I feel stupid because I did this exact same thing last time. I thought I was going to be LeFou, but I ended up being a Silly Girl, and was disappointed. I had a blast anyway, though.

But I'm really disappointed now. And I thought that they gave me a smaller role last time because of my age. But here I am, again.

 

The cast list hasn't been announced yet, though. Maybe I'll still get a larger role. But they had all the considered orphans leave callbacks early, along with me. And most of them were younger than me.

Stupid emotions don't make sense.

Edited by Shallan Stormblessed
Posted
4 hours ago, Ookla the Pencil Taxi said:

I've been in the process of auditioning for the school musical(Annie). I was really excited, except callbacks were announced, and since I'm the oldest grade, I thought I'd be considered for some of the lead roles, especially considering that other people thought that I might too... but it seems like I haven't been. They had me read and sing for the orphans; not as much as other people. So I don't think I'm getting any very big roles. I'll probably get one of the orphans.

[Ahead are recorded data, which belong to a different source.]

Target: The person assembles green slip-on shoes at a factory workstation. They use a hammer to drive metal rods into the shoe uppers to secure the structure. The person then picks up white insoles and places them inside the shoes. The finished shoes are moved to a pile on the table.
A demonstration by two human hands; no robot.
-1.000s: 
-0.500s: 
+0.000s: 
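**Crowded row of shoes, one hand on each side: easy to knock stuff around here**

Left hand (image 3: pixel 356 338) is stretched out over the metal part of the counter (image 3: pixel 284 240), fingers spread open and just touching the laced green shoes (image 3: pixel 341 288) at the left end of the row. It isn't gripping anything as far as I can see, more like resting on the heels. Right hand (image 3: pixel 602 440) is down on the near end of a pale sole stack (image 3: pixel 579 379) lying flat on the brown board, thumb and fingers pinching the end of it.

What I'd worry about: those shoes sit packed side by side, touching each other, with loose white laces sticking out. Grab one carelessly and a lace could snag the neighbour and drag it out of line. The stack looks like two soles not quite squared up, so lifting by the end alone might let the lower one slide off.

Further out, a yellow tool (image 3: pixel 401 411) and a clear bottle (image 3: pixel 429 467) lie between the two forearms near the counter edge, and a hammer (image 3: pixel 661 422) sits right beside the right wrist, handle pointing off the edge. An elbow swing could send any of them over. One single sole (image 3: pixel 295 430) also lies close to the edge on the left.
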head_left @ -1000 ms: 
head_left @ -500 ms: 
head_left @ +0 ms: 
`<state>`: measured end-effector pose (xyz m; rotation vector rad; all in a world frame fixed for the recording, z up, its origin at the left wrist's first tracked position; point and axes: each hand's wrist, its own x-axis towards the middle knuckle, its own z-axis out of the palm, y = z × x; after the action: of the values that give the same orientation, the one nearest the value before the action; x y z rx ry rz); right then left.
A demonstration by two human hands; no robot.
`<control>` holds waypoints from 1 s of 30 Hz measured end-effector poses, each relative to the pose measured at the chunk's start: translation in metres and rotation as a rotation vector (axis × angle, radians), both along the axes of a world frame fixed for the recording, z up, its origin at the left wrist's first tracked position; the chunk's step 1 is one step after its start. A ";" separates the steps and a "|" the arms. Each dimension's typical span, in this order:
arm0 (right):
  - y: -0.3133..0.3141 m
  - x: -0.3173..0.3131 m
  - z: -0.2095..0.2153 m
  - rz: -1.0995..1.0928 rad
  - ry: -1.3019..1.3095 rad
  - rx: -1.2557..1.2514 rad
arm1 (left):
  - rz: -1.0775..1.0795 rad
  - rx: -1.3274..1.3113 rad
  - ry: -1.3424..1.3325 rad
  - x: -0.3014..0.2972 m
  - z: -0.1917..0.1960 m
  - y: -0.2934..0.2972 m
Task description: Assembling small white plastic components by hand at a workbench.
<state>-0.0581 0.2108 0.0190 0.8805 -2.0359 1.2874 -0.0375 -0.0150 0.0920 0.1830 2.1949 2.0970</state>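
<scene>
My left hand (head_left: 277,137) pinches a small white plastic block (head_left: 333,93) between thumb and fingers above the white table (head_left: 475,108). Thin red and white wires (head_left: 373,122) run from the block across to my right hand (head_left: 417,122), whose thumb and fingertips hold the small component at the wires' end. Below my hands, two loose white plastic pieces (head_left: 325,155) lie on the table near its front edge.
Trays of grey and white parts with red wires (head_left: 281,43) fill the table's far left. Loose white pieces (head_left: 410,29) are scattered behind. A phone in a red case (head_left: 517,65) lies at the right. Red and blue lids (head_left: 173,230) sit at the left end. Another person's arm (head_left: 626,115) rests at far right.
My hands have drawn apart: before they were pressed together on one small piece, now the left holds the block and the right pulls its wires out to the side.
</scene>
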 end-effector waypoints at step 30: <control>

I feel stupid because I did this exact same thing last time. I thought I was going to be LeFou, but I ended up being a Silly Girl, and was disappointed. I had a blast anyway, though.

But I'm really disappointed now. And I thought that they gave me a smaller role last time because of my age. But here I am, again.

 

The cast list hasn't been announced yet, though. Maybe I'll still get a larger role. But they had all the considered orphans leave callbacks early, along with me. And most of them were younger than me.

Stupid emotions don't make sense.

That sounds super disappointing. It always sucks to know you'll get a side role when you gave it your all. I hope you do get a lead role but if not, then maybe ask the director/whoever runs the show? I don't really know how the musicals are run, but if it's possible, maybe you could negotiate for a role you want more. Whatever role you do get though, I can only say to give it your best and have fun (but I think you're talented enough to get a lead role). Hope this all works out for you.